I'd like the data below restated word for word, with the pictures left out.

DATA BELOW
━━━━━━━━━━━━━━━━━━━━━━━━━━━━━━
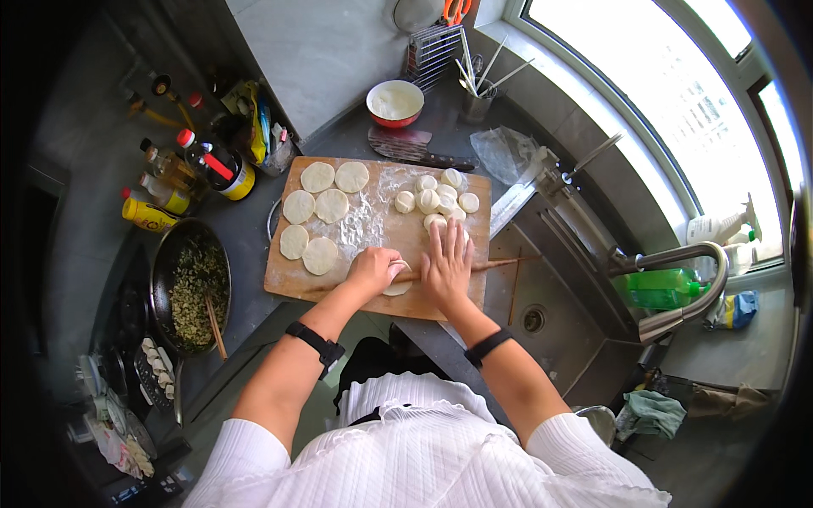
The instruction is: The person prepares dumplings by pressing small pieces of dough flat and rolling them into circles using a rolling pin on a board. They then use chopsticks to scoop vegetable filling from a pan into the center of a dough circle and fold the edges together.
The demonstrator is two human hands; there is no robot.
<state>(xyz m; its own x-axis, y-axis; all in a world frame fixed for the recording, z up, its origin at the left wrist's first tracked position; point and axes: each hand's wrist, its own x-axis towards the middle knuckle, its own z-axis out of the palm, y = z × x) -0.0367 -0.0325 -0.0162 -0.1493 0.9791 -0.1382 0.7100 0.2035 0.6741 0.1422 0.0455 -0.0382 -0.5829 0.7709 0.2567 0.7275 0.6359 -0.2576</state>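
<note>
A wooden rolling pin (495, 264) lies across the near part of a floured wooden board (381, 305). My right hand (448, 260) rests on the pin with its palm down and fingers extended. Under the pin, between my hands, is a small dough round (399, 289); my left hand (373, 270) pinches its edge between thumb and fingers. Several flat dough wrappers (331, 206) lie at the board's left. Several small dough pieces (428, 200) are grouped at the right, some close to my right fingertips.
Behind the board lie a cleaver (406, 146) and a red-and-white bowl (395, 103). A pan of chopped filling (194, 292) with chopsticks stands left, near bottles (222, 168). The steel sink (540, 298) and faucet (679, 254) are at the right.
</note>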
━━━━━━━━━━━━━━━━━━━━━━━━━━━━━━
TASK RESPONSE
The instruction is: The person prepares dumplings by pressing small pieces of dough flat and rolling them into circles using a rolling pin on a board. They then use chopsticks to scoop vegetable filling from a pan into the center of a dough circle and fold the edges together.
The demonstrator is two human hands; there is no robot.
<state>(xyz m; its own x-axis, y-axis; all in a world frame fixed for the recording, z up, its origin at the left wrist's first tracked position; point and axes: each hand's wrist, its own x-axis towards the middle knuckle, its own z-axis out of the palm, y = z × x) -0.0367 -0.0325 -0.0162 -0.1493 0.9791 -0.1382 0.7100 0.2035 0.6741 0.1422 0.0455 -0.0382 -0.5829 0.7709 0.2567 0.7275 0.6359 -0.2576</state>
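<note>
A wooden rolling pin (495, 264) lies across the near part of a floured wooden board (381, 305). My right hand (448, 260) rests on the pin with its palm down and fingers extended. Under the pin, between my hands, is a small dough round (399, 289); my left hand (373, 270) pinches its edge between thumb and fingers. Several flat dough wrappers (331, 206) lie at the board's left. Several small dough pieces (428, 200) are grouped at the right, some close to my right fingertips.
Behind the board lie a cleaver (406, 146) and a red-and-white bowl (395, 103). A pan of chopped filling (194, 292) with chopsticks stands left, near bottles (222, 168). The steel sink (540, 298) and faucet (679, 254) are at the right.
</note>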

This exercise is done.